• **WHAT IS EXPECTED**
Filter the records below and copy every line containing the word "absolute".

• **AVAILABLE RECORDS**
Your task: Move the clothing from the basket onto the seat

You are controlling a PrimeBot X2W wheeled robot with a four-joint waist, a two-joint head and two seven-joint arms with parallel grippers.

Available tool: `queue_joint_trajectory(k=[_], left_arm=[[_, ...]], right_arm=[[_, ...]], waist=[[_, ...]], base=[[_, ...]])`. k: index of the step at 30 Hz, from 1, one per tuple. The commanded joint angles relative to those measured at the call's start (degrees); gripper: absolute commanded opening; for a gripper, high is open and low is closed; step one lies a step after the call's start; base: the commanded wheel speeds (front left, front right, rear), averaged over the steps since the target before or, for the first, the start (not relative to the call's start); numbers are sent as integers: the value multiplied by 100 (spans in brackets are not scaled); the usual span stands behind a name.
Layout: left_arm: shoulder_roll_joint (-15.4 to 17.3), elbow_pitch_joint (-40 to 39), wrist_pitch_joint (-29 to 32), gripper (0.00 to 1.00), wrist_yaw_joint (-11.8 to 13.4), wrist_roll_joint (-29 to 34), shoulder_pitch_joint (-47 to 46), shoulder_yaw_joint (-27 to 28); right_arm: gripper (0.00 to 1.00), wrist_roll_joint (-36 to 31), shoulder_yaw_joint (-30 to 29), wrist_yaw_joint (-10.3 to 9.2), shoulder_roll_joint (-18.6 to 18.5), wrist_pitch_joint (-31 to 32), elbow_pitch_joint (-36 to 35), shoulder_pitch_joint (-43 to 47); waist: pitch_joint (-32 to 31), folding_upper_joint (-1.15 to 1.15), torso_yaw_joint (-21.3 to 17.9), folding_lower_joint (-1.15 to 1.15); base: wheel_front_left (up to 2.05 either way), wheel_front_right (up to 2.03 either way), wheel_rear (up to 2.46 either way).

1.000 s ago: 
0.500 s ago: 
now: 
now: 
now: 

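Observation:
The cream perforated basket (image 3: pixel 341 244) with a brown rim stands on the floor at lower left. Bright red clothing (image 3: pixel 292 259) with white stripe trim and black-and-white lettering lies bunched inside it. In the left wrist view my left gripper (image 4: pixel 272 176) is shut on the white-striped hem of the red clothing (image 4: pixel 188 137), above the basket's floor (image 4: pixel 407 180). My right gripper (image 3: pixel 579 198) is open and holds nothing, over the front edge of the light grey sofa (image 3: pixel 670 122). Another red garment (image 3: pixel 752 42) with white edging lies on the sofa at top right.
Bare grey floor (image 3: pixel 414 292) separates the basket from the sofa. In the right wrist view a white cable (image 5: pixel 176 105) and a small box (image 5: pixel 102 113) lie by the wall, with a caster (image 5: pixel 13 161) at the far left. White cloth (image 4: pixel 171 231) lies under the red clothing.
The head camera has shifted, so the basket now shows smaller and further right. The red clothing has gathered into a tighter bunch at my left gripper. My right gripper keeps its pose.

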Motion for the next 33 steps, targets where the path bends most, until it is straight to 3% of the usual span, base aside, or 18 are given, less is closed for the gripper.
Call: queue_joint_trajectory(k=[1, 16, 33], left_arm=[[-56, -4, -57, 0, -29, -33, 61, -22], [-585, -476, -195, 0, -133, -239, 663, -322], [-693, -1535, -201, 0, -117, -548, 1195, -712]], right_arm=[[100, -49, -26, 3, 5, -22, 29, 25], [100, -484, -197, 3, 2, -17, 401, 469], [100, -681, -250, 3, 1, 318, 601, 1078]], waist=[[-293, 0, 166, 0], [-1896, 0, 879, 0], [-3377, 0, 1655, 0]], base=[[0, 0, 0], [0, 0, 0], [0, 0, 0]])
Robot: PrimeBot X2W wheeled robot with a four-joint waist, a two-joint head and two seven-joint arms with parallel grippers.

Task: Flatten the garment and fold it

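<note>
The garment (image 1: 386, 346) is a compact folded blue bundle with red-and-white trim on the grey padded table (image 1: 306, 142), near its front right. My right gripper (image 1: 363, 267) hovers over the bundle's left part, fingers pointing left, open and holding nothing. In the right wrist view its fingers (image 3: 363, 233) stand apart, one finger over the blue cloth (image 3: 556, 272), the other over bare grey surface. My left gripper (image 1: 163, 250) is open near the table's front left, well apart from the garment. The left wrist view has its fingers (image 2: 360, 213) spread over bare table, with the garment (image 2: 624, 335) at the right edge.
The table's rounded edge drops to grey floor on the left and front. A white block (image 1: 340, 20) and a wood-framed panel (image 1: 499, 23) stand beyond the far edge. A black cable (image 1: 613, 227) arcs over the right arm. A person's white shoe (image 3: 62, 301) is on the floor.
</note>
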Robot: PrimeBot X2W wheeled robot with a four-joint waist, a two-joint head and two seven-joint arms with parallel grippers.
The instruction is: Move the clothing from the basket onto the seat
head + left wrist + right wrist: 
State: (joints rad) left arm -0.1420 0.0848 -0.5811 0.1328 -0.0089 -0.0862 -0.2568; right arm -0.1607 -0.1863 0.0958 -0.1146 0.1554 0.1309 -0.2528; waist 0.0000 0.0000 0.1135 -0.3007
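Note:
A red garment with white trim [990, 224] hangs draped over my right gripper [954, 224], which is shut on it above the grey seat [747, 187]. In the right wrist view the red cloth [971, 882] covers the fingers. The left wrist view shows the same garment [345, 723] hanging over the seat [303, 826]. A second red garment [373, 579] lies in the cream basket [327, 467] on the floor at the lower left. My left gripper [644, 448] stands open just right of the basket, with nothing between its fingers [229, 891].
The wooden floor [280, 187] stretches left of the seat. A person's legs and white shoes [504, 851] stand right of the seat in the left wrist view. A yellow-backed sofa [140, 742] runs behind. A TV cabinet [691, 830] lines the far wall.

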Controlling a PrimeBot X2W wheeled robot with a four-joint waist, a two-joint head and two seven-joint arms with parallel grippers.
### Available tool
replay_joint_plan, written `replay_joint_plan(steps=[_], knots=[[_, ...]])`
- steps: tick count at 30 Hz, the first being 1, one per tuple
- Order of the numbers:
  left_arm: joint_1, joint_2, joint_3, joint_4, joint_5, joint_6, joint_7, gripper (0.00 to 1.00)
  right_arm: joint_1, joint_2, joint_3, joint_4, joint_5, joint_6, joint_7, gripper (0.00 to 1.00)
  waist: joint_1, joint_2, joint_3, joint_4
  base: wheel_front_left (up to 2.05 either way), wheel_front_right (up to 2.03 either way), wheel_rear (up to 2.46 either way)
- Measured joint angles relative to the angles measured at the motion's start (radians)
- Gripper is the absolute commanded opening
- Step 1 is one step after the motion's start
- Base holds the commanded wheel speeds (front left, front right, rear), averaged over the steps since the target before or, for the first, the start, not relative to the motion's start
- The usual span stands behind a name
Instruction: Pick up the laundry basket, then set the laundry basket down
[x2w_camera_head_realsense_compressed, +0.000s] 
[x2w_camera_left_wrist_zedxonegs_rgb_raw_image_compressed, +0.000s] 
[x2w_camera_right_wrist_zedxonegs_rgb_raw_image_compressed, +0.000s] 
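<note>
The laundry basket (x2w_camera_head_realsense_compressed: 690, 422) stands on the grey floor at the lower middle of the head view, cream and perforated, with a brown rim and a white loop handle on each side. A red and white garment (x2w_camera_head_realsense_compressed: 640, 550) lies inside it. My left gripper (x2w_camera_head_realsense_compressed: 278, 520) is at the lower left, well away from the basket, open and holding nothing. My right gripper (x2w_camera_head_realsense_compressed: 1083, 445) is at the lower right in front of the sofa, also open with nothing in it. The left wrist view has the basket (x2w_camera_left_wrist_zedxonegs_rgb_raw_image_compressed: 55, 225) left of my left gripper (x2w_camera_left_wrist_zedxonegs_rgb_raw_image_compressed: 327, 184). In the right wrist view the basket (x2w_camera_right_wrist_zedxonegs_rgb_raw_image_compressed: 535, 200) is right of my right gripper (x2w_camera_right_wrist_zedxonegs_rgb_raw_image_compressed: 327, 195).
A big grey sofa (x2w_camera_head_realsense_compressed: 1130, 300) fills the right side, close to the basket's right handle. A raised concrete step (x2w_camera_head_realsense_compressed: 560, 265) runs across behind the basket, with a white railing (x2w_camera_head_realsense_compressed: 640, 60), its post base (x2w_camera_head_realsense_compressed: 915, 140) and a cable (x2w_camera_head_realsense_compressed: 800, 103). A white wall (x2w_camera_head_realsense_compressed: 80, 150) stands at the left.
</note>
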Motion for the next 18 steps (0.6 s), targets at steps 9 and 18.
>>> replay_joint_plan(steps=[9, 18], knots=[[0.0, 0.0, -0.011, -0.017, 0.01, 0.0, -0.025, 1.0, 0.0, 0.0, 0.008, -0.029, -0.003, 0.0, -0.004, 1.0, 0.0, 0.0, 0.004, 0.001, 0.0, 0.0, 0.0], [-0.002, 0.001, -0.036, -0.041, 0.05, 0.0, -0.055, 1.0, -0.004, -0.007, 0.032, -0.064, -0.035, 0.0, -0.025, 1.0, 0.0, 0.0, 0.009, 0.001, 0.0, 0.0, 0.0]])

• **SOLUTION FOR THIS PROBLEM**
Available tool: `queue_joint_trajectory(k=[_], left_arm=[[_, ...]], right_arm=[[_, ...]], waist=[[_, ...]], base=[[_, ...]])`. k: index of the step at 30 Hz, from 1, one per tuple. The commanded joint angles relative to those measured at the call's start (degrees); gripper: absolute commanded opening; for a gripper, high is open and low is closed; step one lies a step after the call's start; base: the commanded wheel speeds (front left, front right, rear), averaged over the steps since the target before or, for the first, the start (not relative to the call's start); numbers are sent as integers: the value multiplied by 100 (spans in brackets are not scaled); the usual span stands behind a name.
- Gripper is the absolute commanded opening

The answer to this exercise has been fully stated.